Так и пролетела эта хмельная весна 1937 года.
Брызнуло жаркое лето.
За летом наплыли густые осенние туманы.
Снова непогодь пеленала землю…
Х
Хвост молевого сплава вышел в устье Малтата в первых числах сентября. Малтат обмелел, и по его дну перекатывались лиственницы-утопленницы, закупоривая русло.
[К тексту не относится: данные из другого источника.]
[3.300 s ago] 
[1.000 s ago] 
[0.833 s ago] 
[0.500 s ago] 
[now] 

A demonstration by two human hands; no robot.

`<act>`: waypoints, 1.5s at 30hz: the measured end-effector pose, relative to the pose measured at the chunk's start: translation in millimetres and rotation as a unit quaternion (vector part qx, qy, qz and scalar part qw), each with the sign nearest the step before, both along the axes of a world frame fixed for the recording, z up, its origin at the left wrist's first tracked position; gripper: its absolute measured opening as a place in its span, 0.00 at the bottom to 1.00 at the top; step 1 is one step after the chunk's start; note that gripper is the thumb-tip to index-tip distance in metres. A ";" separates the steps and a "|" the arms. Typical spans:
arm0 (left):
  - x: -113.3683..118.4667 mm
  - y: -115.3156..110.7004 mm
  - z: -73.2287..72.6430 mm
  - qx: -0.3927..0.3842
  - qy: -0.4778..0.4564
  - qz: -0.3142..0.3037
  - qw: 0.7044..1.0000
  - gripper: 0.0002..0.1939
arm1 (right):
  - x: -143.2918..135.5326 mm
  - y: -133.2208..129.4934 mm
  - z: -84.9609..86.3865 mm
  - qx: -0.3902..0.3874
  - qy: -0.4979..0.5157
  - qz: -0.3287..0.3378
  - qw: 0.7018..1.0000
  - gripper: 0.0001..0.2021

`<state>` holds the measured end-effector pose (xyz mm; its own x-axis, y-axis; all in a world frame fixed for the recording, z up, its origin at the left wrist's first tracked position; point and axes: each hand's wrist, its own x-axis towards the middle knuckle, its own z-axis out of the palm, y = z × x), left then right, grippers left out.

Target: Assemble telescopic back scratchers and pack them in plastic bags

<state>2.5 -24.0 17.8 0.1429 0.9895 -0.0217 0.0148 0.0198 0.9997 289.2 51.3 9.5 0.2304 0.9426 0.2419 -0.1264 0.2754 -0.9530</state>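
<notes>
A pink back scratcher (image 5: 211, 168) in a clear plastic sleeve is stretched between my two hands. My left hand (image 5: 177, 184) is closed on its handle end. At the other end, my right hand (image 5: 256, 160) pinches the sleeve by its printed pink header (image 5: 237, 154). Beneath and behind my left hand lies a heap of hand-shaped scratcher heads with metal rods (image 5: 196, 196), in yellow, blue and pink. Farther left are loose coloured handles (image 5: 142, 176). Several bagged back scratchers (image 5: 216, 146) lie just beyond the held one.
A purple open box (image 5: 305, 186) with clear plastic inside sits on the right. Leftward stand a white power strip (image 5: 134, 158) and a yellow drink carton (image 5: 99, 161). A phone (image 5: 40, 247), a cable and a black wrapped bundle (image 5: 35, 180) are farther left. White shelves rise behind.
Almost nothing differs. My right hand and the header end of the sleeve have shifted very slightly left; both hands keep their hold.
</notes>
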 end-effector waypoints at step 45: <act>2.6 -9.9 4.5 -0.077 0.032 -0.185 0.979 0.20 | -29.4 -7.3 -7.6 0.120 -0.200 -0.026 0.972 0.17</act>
Рабочих на сплаве не хватало, и Демид день и ночь бродил в ледяной воде с багром в руках, проталкивая на отмелях и подтягивая к берегу ослизлые лиственницы и осины.
– Проклятые утопленницы! – ворчал Демид. – И когда же мы от них отделаемся?
Возле старого брода образовался большой затор. Двое суток бригада молевщиков билась на заторе, растаскивая бревна баграми. Река пучилась в запруде, вскидывая серебряную гриву сыпучих брызг.
К вечеру Демид так изматывался, что даже и не ходил в деревню, а коротал ночи тут же, у чадных костров, подкрепившись скудной артельной похлебкой.
Как-то раз, наработавшись на заторе, но так и не пробив пробку, Демид решил сбегать в деревню: кончились сухари и другие припасы, да и Агния давно не шла.